***** Given information
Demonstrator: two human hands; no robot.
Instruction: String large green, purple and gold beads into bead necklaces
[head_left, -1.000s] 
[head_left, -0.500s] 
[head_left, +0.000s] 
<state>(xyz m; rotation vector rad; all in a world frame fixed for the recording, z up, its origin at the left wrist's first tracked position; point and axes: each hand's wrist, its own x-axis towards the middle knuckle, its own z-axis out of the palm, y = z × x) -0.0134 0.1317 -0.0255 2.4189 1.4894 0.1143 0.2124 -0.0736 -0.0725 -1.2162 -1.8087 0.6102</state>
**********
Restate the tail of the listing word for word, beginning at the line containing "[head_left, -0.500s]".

▸ **Answer to this task**:
[head_left, -0.500s] 
[head_left, +0.000s] 
<state>(xyz m; rotation vector rad; all in a world frame fixed for the recording, z up, its origin at the left wrist's first tracked position; point and axes: each hand's wrist, its own x-axis towards the middle knuckle, its own z-axis out of the palm, y = z × x) -0.0134 0.1317 -0.0255 2.4189 1.4894 0.1143 0.2124 -0.0736 -0.0725 -1.2162 -1.8087 0.6102</state>

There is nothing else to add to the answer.